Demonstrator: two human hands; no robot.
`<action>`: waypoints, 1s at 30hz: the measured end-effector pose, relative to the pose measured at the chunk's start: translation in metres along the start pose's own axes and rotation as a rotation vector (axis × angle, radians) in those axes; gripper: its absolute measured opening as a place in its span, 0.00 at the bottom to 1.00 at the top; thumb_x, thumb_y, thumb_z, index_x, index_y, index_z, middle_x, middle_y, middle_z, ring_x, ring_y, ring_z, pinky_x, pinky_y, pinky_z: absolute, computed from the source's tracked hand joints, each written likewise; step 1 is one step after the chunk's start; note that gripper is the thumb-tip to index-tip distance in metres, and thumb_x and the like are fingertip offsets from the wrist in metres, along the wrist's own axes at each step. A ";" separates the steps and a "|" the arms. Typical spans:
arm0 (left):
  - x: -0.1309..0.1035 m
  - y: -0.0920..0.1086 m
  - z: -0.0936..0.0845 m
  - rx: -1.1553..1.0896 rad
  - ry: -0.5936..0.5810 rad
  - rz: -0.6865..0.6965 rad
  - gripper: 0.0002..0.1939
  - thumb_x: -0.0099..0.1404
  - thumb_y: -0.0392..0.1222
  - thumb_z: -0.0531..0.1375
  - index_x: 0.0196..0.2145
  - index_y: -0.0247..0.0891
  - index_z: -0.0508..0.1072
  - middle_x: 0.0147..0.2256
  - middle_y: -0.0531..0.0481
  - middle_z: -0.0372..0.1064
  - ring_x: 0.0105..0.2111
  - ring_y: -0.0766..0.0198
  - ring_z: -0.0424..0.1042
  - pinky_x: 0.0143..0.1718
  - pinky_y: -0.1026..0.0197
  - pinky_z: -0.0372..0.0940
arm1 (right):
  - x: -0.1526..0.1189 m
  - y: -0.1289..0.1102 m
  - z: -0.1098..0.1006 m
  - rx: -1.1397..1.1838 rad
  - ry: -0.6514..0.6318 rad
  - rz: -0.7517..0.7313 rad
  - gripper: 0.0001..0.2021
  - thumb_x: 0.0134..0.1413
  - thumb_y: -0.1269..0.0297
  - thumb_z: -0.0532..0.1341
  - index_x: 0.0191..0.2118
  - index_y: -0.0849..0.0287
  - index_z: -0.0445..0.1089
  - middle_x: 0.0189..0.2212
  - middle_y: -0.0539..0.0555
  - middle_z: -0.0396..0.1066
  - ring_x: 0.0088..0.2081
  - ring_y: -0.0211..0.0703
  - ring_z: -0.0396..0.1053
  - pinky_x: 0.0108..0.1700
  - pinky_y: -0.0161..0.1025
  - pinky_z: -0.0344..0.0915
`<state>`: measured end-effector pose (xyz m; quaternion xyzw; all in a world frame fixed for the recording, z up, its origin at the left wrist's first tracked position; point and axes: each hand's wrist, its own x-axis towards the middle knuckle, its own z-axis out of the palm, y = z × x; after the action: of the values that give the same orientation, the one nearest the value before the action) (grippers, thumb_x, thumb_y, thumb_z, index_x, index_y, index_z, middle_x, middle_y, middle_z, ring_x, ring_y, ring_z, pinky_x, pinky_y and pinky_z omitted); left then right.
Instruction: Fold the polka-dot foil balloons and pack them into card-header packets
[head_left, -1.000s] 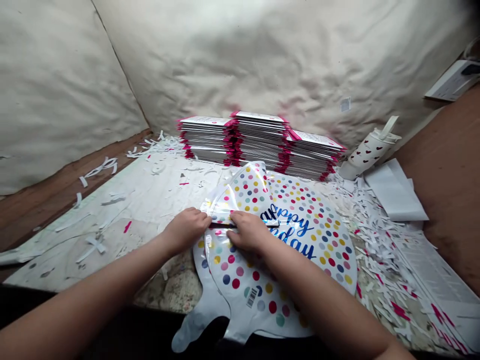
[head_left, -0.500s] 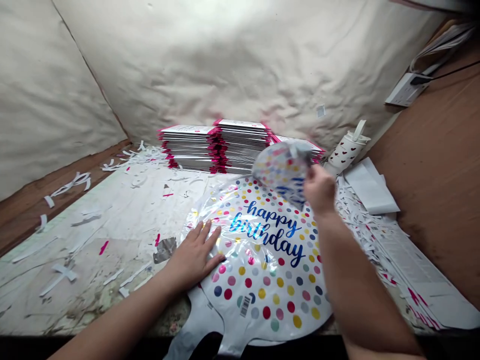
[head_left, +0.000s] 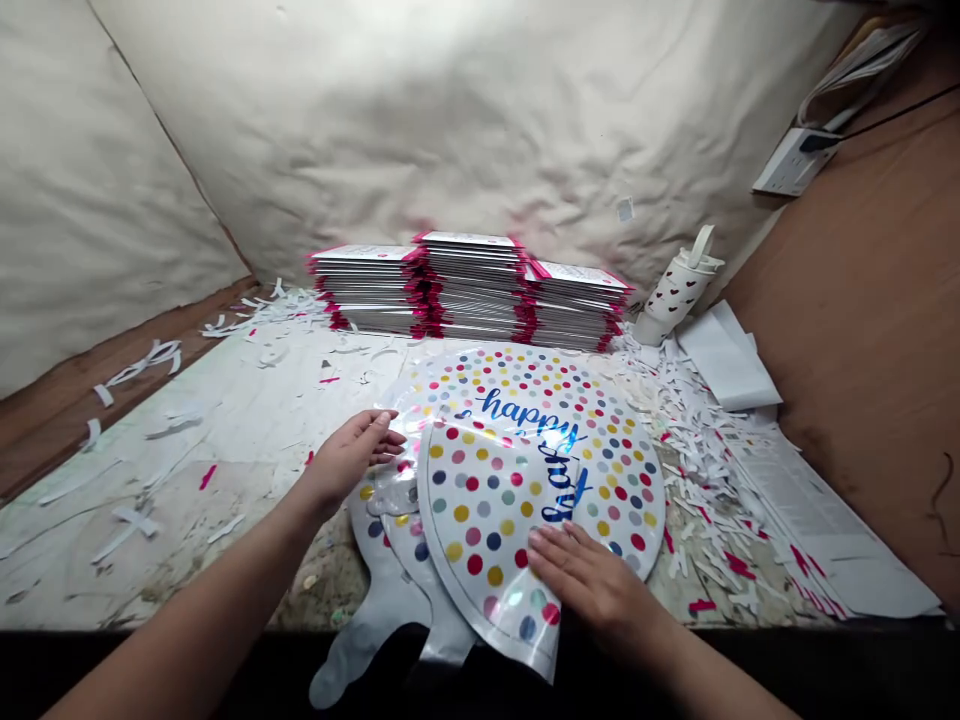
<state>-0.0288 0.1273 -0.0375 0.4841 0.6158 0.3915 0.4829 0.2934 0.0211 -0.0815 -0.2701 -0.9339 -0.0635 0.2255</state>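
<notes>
Flat foil balloons (head_left: 630,450) with coloured dots and blue "happy birthday" lettering lie in a pile at the table's front edge. A folded dotted balloon (head_left: 480,510) rests on top, its crease at the right. Spread flat, my right hand (head_left: 592,585) presses on the folded one near its lower right. At the pile's left edge is my left hand (head_left: 364,445), its fingers curled together at the clear film; what they hold, if anything, is hidden. Silvery tails (head_left: 360,625) of the balloons hang over the front edge.
Three stacks of pink-edged packets (head_left: 472,290) stand at the back. A white tumbler with hearts (head_left: 679,290) leans at the back right, beside folded white paper (head_left: 727,355). Paper shreds (head_left: 675,440) cover the right side. A socket strip (head_left: 795,160) is on the right wall.
My right hand has come down from the back right to the front, and the dotted piece now lies folded on the pile. My left hand has moved up and left, its fingers drawn in.
</notes>
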 end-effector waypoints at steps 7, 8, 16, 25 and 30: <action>0.017 0.018 0.020 0.026 -0.022 -0.113 0.31 0.57 0.59 0.55 0.52 0.36 0.58 0.18 0.53 0.67 0.17 0.64 0.68 0.19 0.65 0.63 | -0.019 -0.004 0.018 0.133 -0.074 0.107 0.19 0.58 0.75 0.49 0.54 0.65 0.62 0.52 0.60 0.65 0.55 0.45 0.61 0.55 0.49 0.60; 0.021 0.020 0.022 0.019 -0.053 -0.143 0.33 0.57 0.60 0.55 0.53 0.35 0.58 0.17 0.53 0.67 0.16 0.63 0.68 0.18 0.65 0.63 | -0.019 -0.003 0.018 0.152 -0.080 0.117 0.19 0.58 0.75 0.49 0.54 0.65 0.61 0.52 0.60 0.64 0.55 0.45 0.60 0.55 0.49 0.59; 0.049 0.010 0.062 -0.029 -0.164 -0.221 0.19 0.59 0.43 0.60 0.47 0.35 0.65 0.35 0.46 0.71 0.31 0.61 0.73 0.32 0.58 0.70 | -0.022 -0.003 0.021 0.248 -0.136 0.185 0.20 0.58 0.74 0.49 0.55 0.60 0.61 0.54 0.59 0.63 0.57 0.44 0.58 0.58 0.49 0.55; 0.034 0.011 0.050 0.310 -0.130 0.377 0.17 0.65 0.35 0.49 0.51 0.37 0.64 0.48 0.43 0.66 0.49 0.58 0.65 0.52 0.51 0.59 | -0.018 0.004 0.015 0.325 -0.162 0.205 0.18 0.60 0.69 0.50 0.55 0.59 0.61 0.53 0.58 0.63 0.56 0.41 0.58 0.58 0.46 0.54; 0.012 0.006 0.114 0.584 -0.669 0.750 0.19 0.58 0.39 0.57 0.48 0.47 0.69 0.55 0.53 0.61 0.57 0.58 0.55 0.59 0.52 0.46 | -0.014 0.017 0.009 0.360 -0.193 0.137 0.17 0.59 0.69 0.51 0.54 0.60 0.62 0.52 0.57 0.65 0.56 0.42 0.59 0.59 0.46 0.53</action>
<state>0.0830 0.1419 -0.0601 0.8797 0.2987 0.1755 0.3259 0.3097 0.0310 -0.0961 -0.2929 -0.9270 0.1460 0.1833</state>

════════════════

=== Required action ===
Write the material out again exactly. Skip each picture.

=== Written solution ===
Demonstrator: two human hands; no robot.
`<action>`: waypoints, 1s at 30hz: the measured end-effector pose, relative to the pose measured at the chunk's start: translation in metres along the start pose's own axes and rotation as a rotation vector (axis × angle, radians) in those axes; gripper: its absolute measured opening as a place in its span, 0.00 at the bottom to 1.00 at the top; thumb_x, thumb_y, thumb_z, index_x, index_y, index_z, middle_x, middle_y, middle_z, ring_x, ring_y, ring_z, pinky_x, pinky_y, pinky_z: absolute, computed from the source's tracked hand joints, each written likewise; step 1 is one step after the chunk's start; note that gripper is the thumb-tip to index-tip distance in metres, and thumb_x and the like are fingertip offsets from the wrist in metres, along the wrist's own axes at each step. A ";" separates the steps and a "|" the arms. Typical spans:
arm0 (left):
  - x: -0.1309..0.1035 m
  - y: -0.0920..0.1086 m
  - z: -0.0936..0.0845 m
  - rx: -1.1553..1.0896 rad
  - ry: -0.5936..0.5810 rad
  - rz: -0.6865..0.6965 rad
  - gripper: 0.0002..0.1939
  - thumb_x: -0.0099..0.1404
  - thumb_y: -0.0392..0.1222
  - thumb_z: -0.0531..0.1375
  - index_x: 0.0196..0.2145
  - index_y: -0.0247..0.0891
  - index_z: -0.0508..0.1072
  - middle_x: 0.0147..0.2256
  - middle_y: -0.0531..0.0481
  - middle_z: -0.0372..0.1064
  - ring_x: 0.0105..0.2111
  - ring_y: -0.0766..0.0198
  - ring_z: -0.0424..0.1042
  - pinky_x: 0.0143..0.1718
  - pinky_y: -0.1026..0.0197
  - pinky_z: -0.0372..0.0940
arm1 (right):
  - x: -0.1526..0.1189 m
  - y: -0.1289..0.1102 m
  - z: -0.1098..0.1006 m
  - rx: -1.1397..1.1838 rad
  - ry: -0.6514..0.6318 rad
  - rz: -0.7517..0.7313 rad
  - gripper: 0.0001..0.2021
  - thumb_x: 0.0134..0.1413
  - thumb_y: -0.1269..0.0297
  - thumb_z: -0.0532..0.1341
  - index_x: 0.0191..0.2118
  - index_y: -0.0849..0.0287
  - index_z: -0.0445..0.1089
  - middle_x: 0.0189..0.2212
  - middle_y: -0.0539..0.0555
  - middle_z: -0.0396..0.1066
  - ring_x: 0.0088..0.2081
  - ring_y: -0.0211..0.0703
  - ring_z: -0.0396..0.1053
  - pinky_x: 0.0108..0.1700
  - pinky_y: -0.0161..0.1025
  - pinky_z: -0.0344..0.0915
`<state>`: measured end-effector pose (xyz m; quaternion xyzw; all in a world frame fixed for the recording, z up, its origin at the left wrist's first tracked position; point and axes: each hand's wrist, its own x-axis towards the middle knuckle, its own z-axis out of the palm, y = z × x; after the action: of the values that give the same orientation, the one nearest the value before the action) (grippers, thumb_x, thumb_y, thumb_z, index_x, index_y, index_z, middle_x, middle_y, middle_z, ring_x, ring_y, ring_z, pinky_x, pinky_y and pinky_z omitted); left then right.
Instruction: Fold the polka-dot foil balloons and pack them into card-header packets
[head_left, -1.000s] 
[head_left, -0.500s] 
[head_left, +0.000s] 
<state>-0.0288 0.1273 -0.0375 0.4841 0.6158 0.3915 0.4829 0.2934 0.0211 -0.0815 -0.2701 -0.9339 -0.0635 0.2255</state>
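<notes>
Flat foil balloons (head_left: 630,450) with coloured dots and blue "happy birthday" lettering lie in a pile at the table's front edge. A folded dotted balloon (head_left: 480,510) rests on top, its crease at the right. Spread flat, my right hand (head_left: 592,585) presses on the folded one near its lower right. At the pile's left edge is my left hand (head_left: 364,445), its fingers curled together at the clear film; what they hold, if anything, is hidden. Silvery tails (head_left: 360,625) of the balloons hang over the front edge.
Three stacks of pink-edged packets (head_left: 472,290) stand at the back. A white tumbler with hearts (head_left: 679,290) leans at the back right, beside folded white paper (head_left: 727,355). Paper shreds (head_left: 675,440) cover the right side. A socket strip (head_left: 795,160) is on the right wall.
My right hand has come down from the back right to the front, and the dotted piece now lies folded on the pile. My left hand has moved up and left, its fingers drawn in.
</notes>
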 end-effector waypoints at steps 7, 8, 16, 25 and 30: <action>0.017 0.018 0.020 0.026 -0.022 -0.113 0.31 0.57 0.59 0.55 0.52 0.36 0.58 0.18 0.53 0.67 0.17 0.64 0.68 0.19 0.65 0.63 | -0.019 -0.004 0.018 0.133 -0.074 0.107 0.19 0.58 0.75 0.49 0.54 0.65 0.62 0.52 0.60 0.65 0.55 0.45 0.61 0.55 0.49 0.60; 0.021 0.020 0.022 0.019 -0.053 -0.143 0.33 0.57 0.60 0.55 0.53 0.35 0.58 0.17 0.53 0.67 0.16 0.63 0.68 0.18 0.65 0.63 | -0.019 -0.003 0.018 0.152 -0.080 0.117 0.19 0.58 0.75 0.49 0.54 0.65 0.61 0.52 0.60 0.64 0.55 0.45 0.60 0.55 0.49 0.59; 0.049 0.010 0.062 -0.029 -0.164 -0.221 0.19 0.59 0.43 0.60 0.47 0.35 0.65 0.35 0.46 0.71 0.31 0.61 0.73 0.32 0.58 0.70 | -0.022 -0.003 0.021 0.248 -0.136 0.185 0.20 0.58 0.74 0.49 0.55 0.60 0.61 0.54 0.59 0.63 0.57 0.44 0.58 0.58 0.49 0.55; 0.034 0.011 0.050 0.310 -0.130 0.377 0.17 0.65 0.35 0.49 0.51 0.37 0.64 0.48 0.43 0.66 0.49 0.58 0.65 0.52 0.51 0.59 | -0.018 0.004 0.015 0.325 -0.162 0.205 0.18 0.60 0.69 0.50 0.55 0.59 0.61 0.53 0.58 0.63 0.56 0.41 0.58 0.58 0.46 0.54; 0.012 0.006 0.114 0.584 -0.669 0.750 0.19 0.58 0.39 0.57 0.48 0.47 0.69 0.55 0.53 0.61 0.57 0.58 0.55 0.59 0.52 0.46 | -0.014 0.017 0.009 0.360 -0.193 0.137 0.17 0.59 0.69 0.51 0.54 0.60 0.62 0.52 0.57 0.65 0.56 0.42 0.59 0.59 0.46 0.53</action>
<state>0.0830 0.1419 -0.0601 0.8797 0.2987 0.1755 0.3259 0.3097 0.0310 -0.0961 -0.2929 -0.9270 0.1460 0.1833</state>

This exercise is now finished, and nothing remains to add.